**WORK TASK**
From the first line to the last, please reproduce the material exactly, skipping the pictures.

**EXERCISE DATA**
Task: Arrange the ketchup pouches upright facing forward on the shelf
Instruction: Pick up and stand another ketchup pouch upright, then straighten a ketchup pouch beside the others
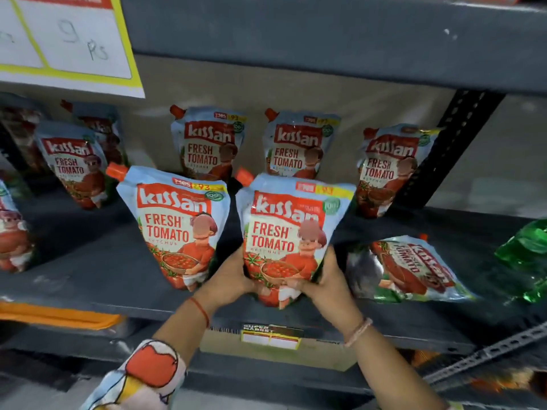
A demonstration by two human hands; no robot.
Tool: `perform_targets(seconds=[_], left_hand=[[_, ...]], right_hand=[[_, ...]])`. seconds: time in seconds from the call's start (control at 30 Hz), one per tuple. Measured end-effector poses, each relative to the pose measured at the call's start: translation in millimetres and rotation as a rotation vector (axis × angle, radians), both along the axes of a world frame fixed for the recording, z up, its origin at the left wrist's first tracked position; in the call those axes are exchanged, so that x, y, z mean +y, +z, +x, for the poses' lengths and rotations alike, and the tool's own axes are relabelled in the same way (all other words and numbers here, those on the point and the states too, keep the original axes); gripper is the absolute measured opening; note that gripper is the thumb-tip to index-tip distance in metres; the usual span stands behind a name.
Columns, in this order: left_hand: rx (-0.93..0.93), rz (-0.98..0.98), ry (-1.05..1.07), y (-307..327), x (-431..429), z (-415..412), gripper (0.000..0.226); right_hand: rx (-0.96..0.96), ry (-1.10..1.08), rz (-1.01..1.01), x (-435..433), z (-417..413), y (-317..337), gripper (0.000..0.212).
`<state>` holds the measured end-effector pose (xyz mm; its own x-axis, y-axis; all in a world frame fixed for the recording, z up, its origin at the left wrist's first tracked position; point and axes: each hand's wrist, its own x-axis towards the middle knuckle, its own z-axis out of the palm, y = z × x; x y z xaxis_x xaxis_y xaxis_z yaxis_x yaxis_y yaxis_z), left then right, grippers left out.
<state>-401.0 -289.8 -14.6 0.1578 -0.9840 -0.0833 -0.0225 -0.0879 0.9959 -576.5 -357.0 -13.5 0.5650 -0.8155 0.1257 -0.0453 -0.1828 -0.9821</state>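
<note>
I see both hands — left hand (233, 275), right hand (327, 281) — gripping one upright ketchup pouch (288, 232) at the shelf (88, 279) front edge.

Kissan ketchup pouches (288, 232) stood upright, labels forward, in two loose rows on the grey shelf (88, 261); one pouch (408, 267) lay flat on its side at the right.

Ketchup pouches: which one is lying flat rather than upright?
The ketchup pouch on its side, right of the held pouch, near the green packet. All others stand upright.
</note>
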Motion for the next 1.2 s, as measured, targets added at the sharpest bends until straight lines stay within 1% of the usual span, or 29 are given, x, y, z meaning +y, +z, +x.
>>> perform_targets(seconds=[0.1, 0.17, 0.2, 0.23, 0.27, 0.3, 0.33, 0.37, 0.4, 0.43, 0.47, 0.5, 0.53, 0.57, 0.6, 0.63, 0.7, 0.73, 0.8, 0.83, 0.9, 0.97, 1.0, 1.03, 1.07, 1.13, 1.2], left_hand=[[-0.097, 0.011, 0.003, -10.6, 1.4, 7.3, 0.07], [-0.119, 0.027, -0.002, -13.0, 6.5, 6.2, 0.066], [-0.126, 0.025, 0.017, -13.6, 11.0, 2.4, 0.065], [-0.17, 0.017, 0.08, -15.6, 17.3, -3.3, 0.067], [-0.258, 0.006, 0.193, -19.9, 26.4, -11.3, 0.069], [-0.367, -0.013, 0.35, -26.1, 38.2, -22.1, 0.068], [-0.482, -0.053, 0.507, -32.3, 53.1, -35.5, 0.063], [-0.572, -0.105, 0.594, -35.5, 67.4, -51.5, 0.054], [-0.612, -0.156, 0.586, -36.6, 79.6, -68.1, 0.049], [-0.615, -0.194, 0.479, -38.5, 84.6, -82.4, 0.047], [-0.597, -0.202, 0.328, -39.4, 81.0, -97.5, 0.047], [-0.573, -0.185, 0.2, -37.4, 71.6, -110.6, 0.05], [-0.524, -0.154, 0.115, -31.4, 55.9, -124.6, 0.056], [-0.428, -0.107, 0.104, -20.4, 36.3, -135.8, 0.063], [-0.277, -0.034, 0.131, -7.7, 13.8, -145.4, 0.069], [-0.119, 0.036, 0.151, 2.9, -11.1, -154.8, 0.071], [0.081, 0.157, 0.182, 15.9, -57.7, -164.1, 0.074], [0.158, 0.215, 0.18, 19.7, -76.3, -166.0, 0.079], [0.258, 0.316, 0.149, 23.3, -98.5, -167.0, 0.087], [0.27, 0.341, 0.148, 21.9, -101.6, -165.1, 0.083], [0.29, 0.377, 0.133, 18.5, -99.2, -159.0, 0.059], [0.368, 0.455, -0.05, 13.0, -92.9, -154.9, 0.041], [0.349, 0.475, -0.16, 10.4, -89.8, -153.3, 0.035], [0.282, 0.492, -0.254, 10.8, -85.5, -152.7, 0.033], [0.223, 0.496, -0.312, 14.1, -80.6, -153.9, 0.037], [0.166, 0.438, -0.324, 16.8, -74.6, -152.7, 0.054], [0.154, 0.305, -0.287, 15.5, -70.8, -149.0, 0.071]], right_hand=[[0.066, -0.04, -0.087, 7.6, 4.5, -15.4, 0.071], [0.071, -0.051, -0.094, 10.8, 5.9, -15.9, 0.068], [0.055, -0.059, -0.079, 13.6, 4.5, -15.2, 0.071], [0.028, -0.059, -0.057, 18.1, 1.4, -15.1, 0.075], [0.026, -0.074, -0.057, 26.1, -3.4, -17.0, 0.081], [0.06, -0.142, -0.104, 38.4, -10.2, -20.5, 0.085], [0.119, -0.249, -0.187, 52.4, -16.9, -25.3, 0.085], [0.164, -0.36, -0.277, 64.8, -25.9, -32.0, 0.083], [0.173, -0.457, -0.341, 75.0, -35.4, -37.0, 0.081], [0.155, -0.55, -0.366, 78.9, -45.3, -41.2, 0.08], [0.123, -0.654, -0.346, 76.6, -56.2, -41.3, 0.08], [0.073, -0.764, -0.278, 68.1, -64.5, -38.2, 0.077], [-0.003, -0.855, -0.182, 56.7, -74.0, -30.9, 0.071], [-0.101, -0.913, -0.072, 42.9, -81.8, -21.7, 0.06], [-0.204, -0.941, 0.058, 28.7, -88.8, -13.1, 0.048], [-0.306, -0.95, 0.223, 14.8, -96.4, -6.1, 0.04], [-0.452, -0.876, 0.566, -7.4, -107.0, 2.9, 0.041], [-0.479, -0.826, 0.679, -15.5, -110.6, 4.9, 0.042], [-0.442, -0.751, 0.784, -25.7, -119.4, 7.3, 0.038], [-0.406, -0.711, 0.803, -28.4, -125.5, 8.0, 0.034], [-0.34, -0.59, 0.84, -33.4, -143.3, 7.7, 0.029], [-0.276, -0.417, 0.882, -33.5, -160.1, 9.5, 0.032], [-0.253, -0.333, 0.875, -33.6, -165.7, 11.1, 0.035], [-0.25, -0.267, 0.845, -34.2, -168.9, 12.8, 0.038], [-0.252, -0.221, 0.793, -36.1, -170.7, 14.3, 0.042], [-0.216, -0.16, 0.638, -40.4, -168.0, 20.5, 0.051], [-0.131, -0.134, 0.424, -47.6, -163.1, 26.9, 0.064]])
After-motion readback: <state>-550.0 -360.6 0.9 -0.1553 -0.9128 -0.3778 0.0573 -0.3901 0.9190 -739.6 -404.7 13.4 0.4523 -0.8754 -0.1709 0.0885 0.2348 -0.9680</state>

**ANSWER SECTION**
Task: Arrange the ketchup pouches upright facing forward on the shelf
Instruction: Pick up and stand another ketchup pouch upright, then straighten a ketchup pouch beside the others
A demonstration by two human hands; no robot.
Tool: `perform_targets(seconds=[_], left_hand=[[_, ...]], right_hand=[[_, ...]])`. seconds: time in seconds from the call's start (control at 30 Hz), one per tuple. Measured end-effector poses, each relative to the pose measured at the call's start: translation in millimetres and rotation as a rotation vector (axis × angle, radians), both along the axes of a world frame fixed for the recording, z up, its origin at the left wrist's first tracked position; in the call those axes are exchanged, so that x, y, z mean +y, +z, +x, for the poses' lengths and rotations alike, and the tool's own axes are relabelled in the same way (all other words and numbers here, those on the point and the states too, keep the original axes); gripper is the absolute measured opening; note that gripper is the thumb-tip to index-tip distance in metres; the usual span stands behind a name.
Columns, in this order: left_hand: rx (-0.93..0.93), rz (-0.98..0.98), ry (-1.05..1.07), y (-307..327), x (-431..429), z (-415..412), gripper (0.000..0.226); right_hand: rx (-0.96..0.96), ry (-1.10..1.08), rz (-1.01..1.01), x (-435..433), z (-417..413), y (-317..337), gripper (0.000..0.212).
`<state>` holds the measured end-effector pose (xyz mm; its own x-axis, y-axis; all in a world frame fixed for the recording, z up, its origin at the left wrist's first tracked position; point and axes: each hand's wrist, its own x-axis towards the middle knuckle, its own z-axis out of the palm, y = z × x; x y z xaxis_x xaxis_y xaxis_z yaxis_x yaxis_y yaxis_z), left then right, grippers left out.
<state>-401.0 -289.8 -14.6 0.1578 -0.9840 -0.0833 -0.0225 -0.0879 0.9959 -576.5 -357.0 -13.5 0.5650 -0.8155 0.1257 -0.0453 -0.1828 -0.9821</state>
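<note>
I see both hands — left hand (233, 275), right hand (327, 281) — gripping one upright ketchup pouch (288, 232) at the shelf (88, 279) front edge.

Kissan ketchup pouches (288, 232) stood upright, labels forward, in two loose rows on the grey shelf (88, 261); one pouch (408, 267) lay flat on its side at the right.

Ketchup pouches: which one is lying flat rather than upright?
The ketchup pouch on its side, right of the held pouch, near the green packet. All others stand upright.
</note>
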Motion for the next 1.2 s, as measured, targets added at the sharpest bends until straight lines stay within 1% of the usual span, or 29 are given, x, y, z meaning +y, +z, +x.
>>> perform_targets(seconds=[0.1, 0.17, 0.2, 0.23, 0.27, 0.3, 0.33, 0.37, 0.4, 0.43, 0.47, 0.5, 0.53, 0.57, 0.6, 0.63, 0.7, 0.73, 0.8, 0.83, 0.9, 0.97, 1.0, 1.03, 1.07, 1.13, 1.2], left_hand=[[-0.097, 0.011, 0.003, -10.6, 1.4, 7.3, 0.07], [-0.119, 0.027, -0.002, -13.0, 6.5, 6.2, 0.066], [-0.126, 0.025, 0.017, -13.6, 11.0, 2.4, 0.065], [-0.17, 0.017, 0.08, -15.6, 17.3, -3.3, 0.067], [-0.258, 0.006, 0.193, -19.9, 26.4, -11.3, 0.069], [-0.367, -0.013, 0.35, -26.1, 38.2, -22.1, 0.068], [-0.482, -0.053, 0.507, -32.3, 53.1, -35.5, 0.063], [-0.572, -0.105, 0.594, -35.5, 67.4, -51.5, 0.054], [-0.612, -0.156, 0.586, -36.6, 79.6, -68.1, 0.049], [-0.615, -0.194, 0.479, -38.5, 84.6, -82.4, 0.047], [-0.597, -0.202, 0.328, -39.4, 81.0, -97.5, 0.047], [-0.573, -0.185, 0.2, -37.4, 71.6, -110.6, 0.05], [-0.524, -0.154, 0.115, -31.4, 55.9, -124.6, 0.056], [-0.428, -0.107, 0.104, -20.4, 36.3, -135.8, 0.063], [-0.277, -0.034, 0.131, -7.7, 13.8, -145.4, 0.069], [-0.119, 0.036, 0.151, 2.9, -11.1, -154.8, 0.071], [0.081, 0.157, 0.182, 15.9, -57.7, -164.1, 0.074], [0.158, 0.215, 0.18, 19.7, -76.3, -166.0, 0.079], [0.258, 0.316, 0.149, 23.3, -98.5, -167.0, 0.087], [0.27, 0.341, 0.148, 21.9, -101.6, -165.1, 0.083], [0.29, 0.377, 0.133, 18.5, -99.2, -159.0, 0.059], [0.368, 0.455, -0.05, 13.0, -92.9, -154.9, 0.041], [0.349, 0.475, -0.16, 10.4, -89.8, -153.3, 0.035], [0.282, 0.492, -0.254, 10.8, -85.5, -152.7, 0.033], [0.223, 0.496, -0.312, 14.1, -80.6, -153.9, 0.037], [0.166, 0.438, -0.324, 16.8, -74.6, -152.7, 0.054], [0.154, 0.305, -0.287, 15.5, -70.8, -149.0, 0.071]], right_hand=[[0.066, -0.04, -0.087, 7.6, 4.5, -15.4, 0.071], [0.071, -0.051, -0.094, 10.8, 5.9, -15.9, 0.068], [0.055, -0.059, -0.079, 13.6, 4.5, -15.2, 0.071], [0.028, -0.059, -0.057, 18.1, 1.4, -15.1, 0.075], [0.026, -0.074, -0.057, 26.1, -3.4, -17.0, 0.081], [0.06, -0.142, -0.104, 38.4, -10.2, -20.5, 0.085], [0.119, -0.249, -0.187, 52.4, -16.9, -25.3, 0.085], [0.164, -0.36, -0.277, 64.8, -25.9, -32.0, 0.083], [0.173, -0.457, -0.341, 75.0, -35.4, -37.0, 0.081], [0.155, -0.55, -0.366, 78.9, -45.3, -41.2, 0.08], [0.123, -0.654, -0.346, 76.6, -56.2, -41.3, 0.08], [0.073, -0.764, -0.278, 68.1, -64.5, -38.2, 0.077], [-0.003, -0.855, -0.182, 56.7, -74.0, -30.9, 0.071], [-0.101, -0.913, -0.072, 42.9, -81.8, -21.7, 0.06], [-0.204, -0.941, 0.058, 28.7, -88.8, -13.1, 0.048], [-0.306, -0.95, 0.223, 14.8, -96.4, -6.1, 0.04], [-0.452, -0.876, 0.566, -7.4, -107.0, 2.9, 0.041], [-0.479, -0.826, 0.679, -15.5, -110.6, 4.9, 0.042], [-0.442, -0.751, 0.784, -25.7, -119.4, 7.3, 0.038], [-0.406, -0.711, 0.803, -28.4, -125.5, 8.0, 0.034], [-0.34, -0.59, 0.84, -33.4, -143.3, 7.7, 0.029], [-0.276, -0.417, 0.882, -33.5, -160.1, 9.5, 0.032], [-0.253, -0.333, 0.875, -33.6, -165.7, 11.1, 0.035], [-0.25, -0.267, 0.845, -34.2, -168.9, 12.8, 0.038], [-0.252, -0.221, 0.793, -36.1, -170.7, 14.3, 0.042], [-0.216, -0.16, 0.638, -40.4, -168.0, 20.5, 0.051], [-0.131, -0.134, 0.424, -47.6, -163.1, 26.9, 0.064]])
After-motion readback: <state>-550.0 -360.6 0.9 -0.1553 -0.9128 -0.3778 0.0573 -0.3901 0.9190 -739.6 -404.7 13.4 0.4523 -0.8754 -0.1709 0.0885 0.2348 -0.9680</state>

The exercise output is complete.